I believe the object of this fear is misplaced. The illusory nature of man’s free will is most graphically exposed by our reliance on symptom treatments. Their use traps us in a web of dependence completely beyond personal control. Contrary to Lorenz’s statement, our free will would be enhanced as a consequence of natural causal investigations in agriculture. For example, at present we find ourselves increasingly helpless in the face of rebounding infestations of pests caused by the failure of our poison-based weapons. Our commitment to a symptom treatment approach leaves us without an alternative if our palliatives prove inadequate. On the other hand, an “insight” into “causal considerations,” which results in our understanding the parameters of natural systems, places us in a far more secure situation. By learning to manipulate natural systems to our advantage through enhancing certain of their own mechanisms, we increase human control. This is no longer a deterministic situation. On the contrary, human management based on understanding reinforces our sense of human omnipotence and consequently our freedom to choose without external coercion but in accordance with an ecological outlook.

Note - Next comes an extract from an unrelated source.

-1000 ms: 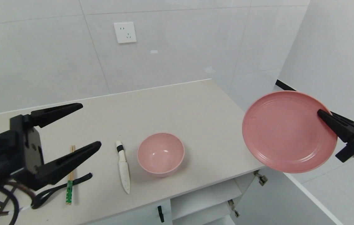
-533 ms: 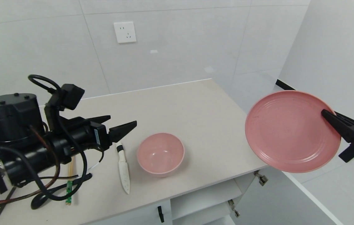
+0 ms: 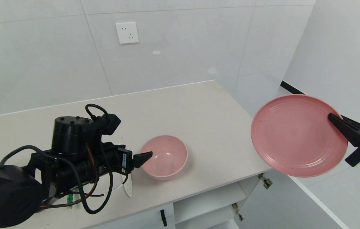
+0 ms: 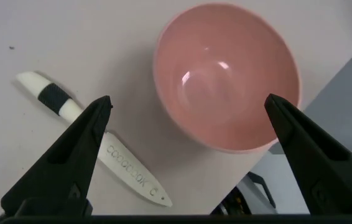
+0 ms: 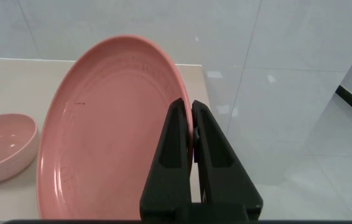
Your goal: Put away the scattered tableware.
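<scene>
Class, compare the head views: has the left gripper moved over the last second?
Yes. The left gripper moved right along the counter, up to the pink bowl.

The bowl is showing smooth pink plastic with a soft gloss. The plate, the same pink, is looking duller, with fine raised rings. Just beside the bowl, the knife is looking like smooth white plastic. The tabletop under the bowl is appearing matt and stone-like. The fingers are looking like matt black plastic.
</scene>
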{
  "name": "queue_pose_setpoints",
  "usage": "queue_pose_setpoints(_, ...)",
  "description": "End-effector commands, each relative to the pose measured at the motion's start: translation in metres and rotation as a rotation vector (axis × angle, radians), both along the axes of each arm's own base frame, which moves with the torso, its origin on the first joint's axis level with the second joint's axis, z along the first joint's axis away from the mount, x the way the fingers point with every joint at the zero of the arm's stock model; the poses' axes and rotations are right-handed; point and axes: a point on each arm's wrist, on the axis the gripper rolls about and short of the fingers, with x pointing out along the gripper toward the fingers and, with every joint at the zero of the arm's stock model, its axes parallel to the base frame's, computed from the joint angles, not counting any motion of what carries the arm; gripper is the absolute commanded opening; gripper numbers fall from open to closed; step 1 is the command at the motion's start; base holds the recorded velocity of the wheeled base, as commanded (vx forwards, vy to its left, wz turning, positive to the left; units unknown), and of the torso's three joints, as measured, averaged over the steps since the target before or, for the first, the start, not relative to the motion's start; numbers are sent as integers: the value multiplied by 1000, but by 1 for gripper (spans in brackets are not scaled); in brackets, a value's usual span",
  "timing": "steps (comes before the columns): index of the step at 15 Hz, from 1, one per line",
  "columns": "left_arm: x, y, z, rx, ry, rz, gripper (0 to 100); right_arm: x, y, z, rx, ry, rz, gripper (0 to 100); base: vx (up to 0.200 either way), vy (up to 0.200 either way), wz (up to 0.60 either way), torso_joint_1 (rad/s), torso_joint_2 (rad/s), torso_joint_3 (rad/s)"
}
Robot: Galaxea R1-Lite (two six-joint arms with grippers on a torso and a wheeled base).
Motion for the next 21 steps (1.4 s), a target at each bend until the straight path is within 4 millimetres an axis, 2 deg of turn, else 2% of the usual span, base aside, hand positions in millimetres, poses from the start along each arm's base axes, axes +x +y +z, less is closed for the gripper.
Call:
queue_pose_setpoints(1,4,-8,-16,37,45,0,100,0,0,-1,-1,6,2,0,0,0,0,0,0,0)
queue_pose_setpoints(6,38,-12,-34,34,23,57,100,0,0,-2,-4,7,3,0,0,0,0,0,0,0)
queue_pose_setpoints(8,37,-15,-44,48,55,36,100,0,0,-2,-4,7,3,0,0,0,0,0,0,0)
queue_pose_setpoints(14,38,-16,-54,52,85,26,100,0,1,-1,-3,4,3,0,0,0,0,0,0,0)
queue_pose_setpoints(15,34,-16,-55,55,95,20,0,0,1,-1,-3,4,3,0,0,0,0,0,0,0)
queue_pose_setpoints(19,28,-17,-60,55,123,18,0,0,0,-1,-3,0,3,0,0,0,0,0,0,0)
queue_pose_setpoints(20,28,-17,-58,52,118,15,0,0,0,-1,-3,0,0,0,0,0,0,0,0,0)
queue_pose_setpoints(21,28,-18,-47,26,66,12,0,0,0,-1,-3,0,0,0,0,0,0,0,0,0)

Our fears have led to ignorance and our ignorance leads us into our own trap. The solution is not difficult. It simply involves learning how the natural system operates so that we will know how to cooperate with natural forces rather than attempting to ignore them or control them with chemicals. Wise minds have long urged the need to acquire knowledge for such a course of action. Back in 1880 Forbes wrote:
“From the consequent human interferences with the established nature of things, numerous disturbances arise… We must know the nature, extent, and most important consequences of the disturbances of this order… We must study the methods by which nature reduces these disturbances, and learn how to second her efforts to our own best advantage… By far the most important general conclusion we have reached is a conviction of the general beneficence of Nature, a profound respect for the natural order, a belief that the part of wisdom is essentially that of practical conservatism in dealing with the system of things by which we are surrounded.”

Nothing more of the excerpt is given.